Similar benefits can be gained by using computing resources close to the sensors. In this case, the communications will usually be by wireless, so in addition to the benefit of bandwidth, we will be reducing the radio frequency noise and interference levels from the billions of IIoT devices expected to be deployed.

Why not cloud?

The leading reasons are:

  • Latency
  • Privacy
  • Security
  • Reliability
  • Critical infrastructure
  • Persistent connection
  • Storage and retrieval cost

Latency is the measure of the round-trip time from the sensor to the cloud and back again. There are uncertainties in the communication system. How far away is the data center with the cloud server? Is the cloud server heavily loaded? For time critical situations, this is less than optimal.

Privacy of data is a great concern. Sensitive commercial information may be embedded in the data, and a competitor could gain advantage by accessing this data. What about a stock raider gaining insight and using it in the stock market? 

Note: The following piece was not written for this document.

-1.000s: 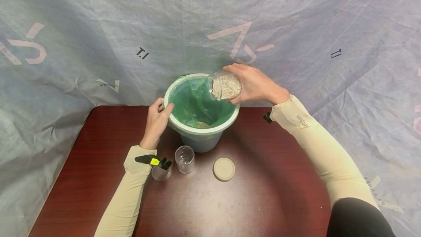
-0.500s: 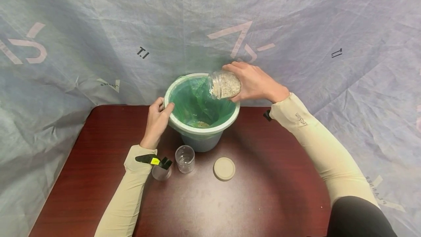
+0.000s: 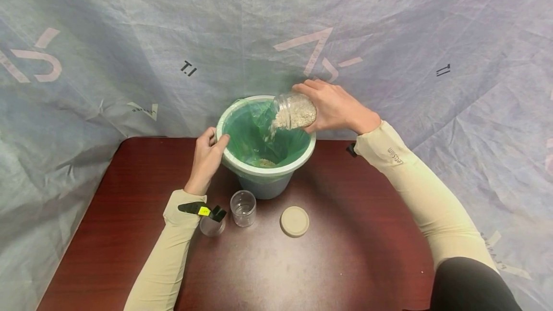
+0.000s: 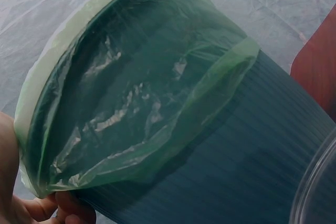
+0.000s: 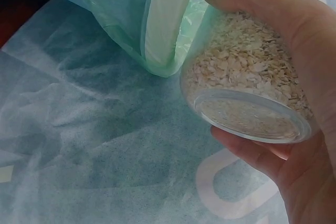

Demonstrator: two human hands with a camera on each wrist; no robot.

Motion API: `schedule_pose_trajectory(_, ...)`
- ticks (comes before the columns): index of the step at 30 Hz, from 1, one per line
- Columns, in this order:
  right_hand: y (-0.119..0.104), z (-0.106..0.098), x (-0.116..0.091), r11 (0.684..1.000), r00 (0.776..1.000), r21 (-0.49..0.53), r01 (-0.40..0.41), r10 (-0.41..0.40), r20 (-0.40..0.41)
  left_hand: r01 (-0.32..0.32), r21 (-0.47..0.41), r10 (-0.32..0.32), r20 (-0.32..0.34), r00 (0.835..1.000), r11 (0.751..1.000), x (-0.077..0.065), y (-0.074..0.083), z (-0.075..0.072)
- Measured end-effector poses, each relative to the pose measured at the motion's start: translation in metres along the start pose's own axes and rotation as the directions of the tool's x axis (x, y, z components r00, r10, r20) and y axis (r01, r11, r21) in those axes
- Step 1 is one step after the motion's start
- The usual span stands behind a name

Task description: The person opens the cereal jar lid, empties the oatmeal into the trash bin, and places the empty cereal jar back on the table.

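Right hand is grasping the jar around its body. Jar is hanging over the right part of the bin, long axis running roughly crosswise, mouth pointing left over the opening, base facing back toward the right wrist. Flakes are spilling from the mouth toward the green liner. Left hand is gripping the bin's rim on the opposite side, thumb over the edge, well apart from the jar. Judgement: further pouring is depending on base standing higher than mouth.
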State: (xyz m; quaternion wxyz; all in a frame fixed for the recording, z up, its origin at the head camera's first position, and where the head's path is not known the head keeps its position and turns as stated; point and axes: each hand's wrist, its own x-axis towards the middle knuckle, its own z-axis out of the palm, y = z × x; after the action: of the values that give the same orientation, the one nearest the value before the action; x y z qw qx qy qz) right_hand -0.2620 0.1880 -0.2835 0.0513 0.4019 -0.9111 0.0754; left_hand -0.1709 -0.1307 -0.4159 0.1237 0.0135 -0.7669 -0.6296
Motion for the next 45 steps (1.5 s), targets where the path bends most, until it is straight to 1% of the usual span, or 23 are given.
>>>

Security can be compromised at any point. If data is sent to a remote location for analysis and storage, there are many more system entry points than in an edge setup. If the data involves critical operating information, the overall security of the operation or enterprise may be compromised.

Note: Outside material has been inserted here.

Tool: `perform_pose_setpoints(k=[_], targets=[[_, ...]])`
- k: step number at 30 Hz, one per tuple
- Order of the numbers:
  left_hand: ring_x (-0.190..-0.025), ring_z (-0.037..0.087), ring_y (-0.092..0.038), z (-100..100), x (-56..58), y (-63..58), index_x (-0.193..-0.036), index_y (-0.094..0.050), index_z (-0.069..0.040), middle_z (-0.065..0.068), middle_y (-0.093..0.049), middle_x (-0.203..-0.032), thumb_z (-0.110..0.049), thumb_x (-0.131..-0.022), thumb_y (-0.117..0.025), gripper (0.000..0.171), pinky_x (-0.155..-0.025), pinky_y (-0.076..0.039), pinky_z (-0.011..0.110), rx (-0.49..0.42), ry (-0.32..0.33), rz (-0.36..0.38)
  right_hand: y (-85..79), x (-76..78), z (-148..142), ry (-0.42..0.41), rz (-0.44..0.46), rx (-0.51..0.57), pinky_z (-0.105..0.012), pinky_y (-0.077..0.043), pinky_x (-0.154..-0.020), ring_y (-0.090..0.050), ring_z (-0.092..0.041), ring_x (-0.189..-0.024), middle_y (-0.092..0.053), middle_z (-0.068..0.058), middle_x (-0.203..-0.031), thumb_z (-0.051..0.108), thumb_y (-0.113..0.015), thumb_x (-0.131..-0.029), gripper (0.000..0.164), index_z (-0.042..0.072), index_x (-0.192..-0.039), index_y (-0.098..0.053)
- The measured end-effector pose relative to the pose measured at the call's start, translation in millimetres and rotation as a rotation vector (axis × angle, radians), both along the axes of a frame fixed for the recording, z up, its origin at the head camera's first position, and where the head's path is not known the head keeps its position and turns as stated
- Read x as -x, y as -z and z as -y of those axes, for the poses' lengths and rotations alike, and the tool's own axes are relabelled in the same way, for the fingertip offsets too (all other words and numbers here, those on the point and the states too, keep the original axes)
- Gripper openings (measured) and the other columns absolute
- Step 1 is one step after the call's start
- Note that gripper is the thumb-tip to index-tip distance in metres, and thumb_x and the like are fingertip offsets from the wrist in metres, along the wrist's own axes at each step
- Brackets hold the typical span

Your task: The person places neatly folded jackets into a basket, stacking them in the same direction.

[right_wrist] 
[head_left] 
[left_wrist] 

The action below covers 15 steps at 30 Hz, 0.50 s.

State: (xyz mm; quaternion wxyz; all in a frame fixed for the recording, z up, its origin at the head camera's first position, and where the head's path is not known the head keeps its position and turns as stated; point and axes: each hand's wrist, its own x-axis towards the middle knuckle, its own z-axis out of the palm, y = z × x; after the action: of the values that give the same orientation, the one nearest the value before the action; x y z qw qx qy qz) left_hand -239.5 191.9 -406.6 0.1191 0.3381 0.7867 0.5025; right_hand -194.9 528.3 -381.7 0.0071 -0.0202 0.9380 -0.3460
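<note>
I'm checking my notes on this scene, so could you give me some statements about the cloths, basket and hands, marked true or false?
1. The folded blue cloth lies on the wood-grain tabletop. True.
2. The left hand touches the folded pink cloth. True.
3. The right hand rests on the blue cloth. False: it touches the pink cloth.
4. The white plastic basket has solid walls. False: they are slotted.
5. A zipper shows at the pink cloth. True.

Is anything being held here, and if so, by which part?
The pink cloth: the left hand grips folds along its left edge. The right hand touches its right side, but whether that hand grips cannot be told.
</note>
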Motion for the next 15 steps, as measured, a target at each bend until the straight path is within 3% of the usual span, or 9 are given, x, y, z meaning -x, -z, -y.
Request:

Reliability is lower for cloud solutions. All things being equal, more devices mean lower reliability.

Critical industries are now required to assess the vulnerability of infrastructure. Governments mandate what must be done, and there are fines and penalties.

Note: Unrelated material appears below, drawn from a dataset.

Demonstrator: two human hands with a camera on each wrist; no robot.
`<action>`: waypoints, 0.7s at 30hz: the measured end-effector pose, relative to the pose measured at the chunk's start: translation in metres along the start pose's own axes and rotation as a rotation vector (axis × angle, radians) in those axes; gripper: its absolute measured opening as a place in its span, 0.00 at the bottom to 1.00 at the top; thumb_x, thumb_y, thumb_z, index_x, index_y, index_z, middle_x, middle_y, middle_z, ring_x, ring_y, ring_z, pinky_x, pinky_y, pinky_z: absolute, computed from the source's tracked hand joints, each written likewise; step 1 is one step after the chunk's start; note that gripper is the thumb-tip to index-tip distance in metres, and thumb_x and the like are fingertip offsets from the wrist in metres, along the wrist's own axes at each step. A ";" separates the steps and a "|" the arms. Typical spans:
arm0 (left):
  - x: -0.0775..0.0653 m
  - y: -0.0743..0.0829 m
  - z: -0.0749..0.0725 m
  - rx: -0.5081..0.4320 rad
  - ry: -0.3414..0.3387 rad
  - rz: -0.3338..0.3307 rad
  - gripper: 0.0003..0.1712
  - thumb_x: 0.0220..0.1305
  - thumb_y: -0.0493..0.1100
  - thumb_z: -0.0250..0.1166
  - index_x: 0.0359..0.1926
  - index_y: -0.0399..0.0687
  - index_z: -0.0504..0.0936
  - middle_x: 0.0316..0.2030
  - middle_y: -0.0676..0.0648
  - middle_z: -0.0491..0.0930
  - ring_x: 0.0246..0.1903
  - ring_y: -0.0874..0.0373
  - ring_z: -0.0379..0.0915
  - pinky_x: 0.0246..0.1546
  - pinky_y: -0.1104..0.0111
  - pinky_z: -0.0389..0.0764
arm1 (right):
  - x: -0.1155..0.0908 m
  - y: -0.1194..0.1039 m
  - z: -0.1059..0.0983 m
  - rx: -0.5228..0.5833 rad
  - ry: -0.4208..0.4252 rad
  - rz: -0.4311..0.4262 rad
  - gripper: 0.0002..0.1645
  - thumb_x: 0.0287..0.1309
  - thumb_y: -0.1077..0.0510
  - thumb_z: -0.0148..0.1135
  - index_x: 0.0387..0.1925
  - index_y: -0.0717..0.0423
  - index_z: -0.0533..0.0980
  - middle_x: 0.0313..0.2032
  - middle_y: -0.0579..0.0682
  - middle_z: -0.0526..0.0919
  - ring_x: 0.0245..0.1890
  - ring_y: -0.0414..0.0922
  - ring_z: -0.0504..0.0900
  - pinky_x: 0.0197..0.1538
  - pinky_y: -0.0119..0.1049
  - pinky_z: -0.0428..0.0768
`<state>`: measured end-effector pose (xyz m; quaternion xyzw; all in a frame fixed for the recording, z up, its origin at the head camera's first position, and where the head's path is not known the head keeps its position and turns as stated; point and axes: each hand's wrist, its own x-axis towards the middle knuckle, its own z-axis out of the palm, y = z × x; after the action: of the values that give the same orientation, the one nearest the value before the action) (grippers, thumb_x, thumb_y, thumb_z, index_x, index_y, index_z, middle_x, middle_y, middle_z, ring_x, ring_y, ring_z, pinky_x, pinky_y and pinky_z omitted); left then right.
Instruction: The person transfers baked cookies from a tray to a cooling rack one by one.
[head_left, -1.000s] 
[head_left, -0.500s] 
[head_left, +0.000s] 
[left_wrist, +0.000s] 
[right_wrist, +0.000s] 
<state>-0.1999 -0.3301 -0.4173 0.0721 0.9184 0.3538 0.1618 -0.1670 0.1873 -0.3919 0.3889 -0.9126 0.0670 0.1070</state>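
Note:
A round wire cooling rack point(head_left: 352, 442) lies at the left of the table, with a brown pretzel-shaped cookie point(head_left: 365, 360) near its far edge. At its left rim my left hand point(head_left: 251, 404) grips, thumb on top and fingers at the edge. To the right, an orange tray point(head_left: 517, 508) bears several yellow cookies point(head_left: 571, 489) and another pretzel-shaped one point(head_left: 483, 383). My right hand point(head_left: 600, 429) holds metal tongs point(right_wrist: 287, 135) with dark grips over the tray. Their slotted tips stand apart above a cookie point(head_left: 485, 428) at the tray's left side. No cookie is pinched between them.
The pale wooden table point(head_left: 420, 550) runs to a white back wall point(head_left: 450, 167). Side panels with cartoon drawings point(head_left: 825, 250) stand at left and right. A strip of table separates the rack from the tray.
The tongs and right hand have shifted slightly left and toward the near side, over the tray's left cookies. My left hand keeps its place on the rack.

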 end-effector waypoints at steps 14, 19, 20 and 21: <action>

Persistent connection may not always be available. What happens when the cloud is not available 100% of the time?

Unnecessary data and intelligence sent to the cloud have a cost in power and communications [6], but there are also costs to store and to retrieve (communications and access fees).

The bottom line:  Mist is already here

Current IoT and IIoT solutions are one-dimensional–they are typically deployed to address one need or use case. The true benefits of IoT technology will appear when we have these multiple systems cooperating to help with a bigger picture. This work cannot be done in the cloud for all use cases. Fog and mist devices need to be flexible. They must be open to having additional functions overlaid long after initial deployment.

The increasing power of microcontrollers and recent advances in software-defined sensors by my company [6] will provide capabilities at the mist-computing level that are hard to grasp in the current market– just like the smart phone was hard to grasp in the earlier cell phone market.

The best example for understanding future architectures is to look at the vehicle-to-vehicle (V2V) and vehicle-to-infrastructure (V2I) systems being rolled out now and for the coming decade. This infrastructure looks like the cloud, yet vehicles will communicate with each other and make mutual decisions without reference to the infrastructure. These are fog devices. Drilling further down into automotive systems, individual ECUs in the car will also make decisions about their own subsystems without reference to the overall car systems. This is mist computing–and it is already here.


  1. “Internet of Things Leaders Create Open Fog Consortium to Help Enable End-to-End Technology Scenarios for the Internet of Things.” (2015, November 19).
  2. McMillin, Bruce et al. (2017, February). “Fog Computing for Smart Living.” IEEE Computer Magazine, Vol 50, No 2, page 5.
  3. Wald, Matthew L. (2010, July 31). “For No Signs of Trouble, Kill the Alarm.” New York Times.
  4. “FUJITSU Component Sensor-Based System BlueBrain(r) Interface Board.” (2017, August 2).
  5. Markakis, Evangelos K. et al. (2017, July). “EXEGESIS: Extreme Edge Resource Harvesting for a Virtualized Fog Environment.” IEEE Communications Magazine, pp 173-179.
  6. Gunay, Z. (2017, October, 31) “Software Defined Sensors for Industrial IoT and Industrie 4.0.”

Brian MacLeod is Vice President of Marketing and Business Development at CRATUS Technology, Inc.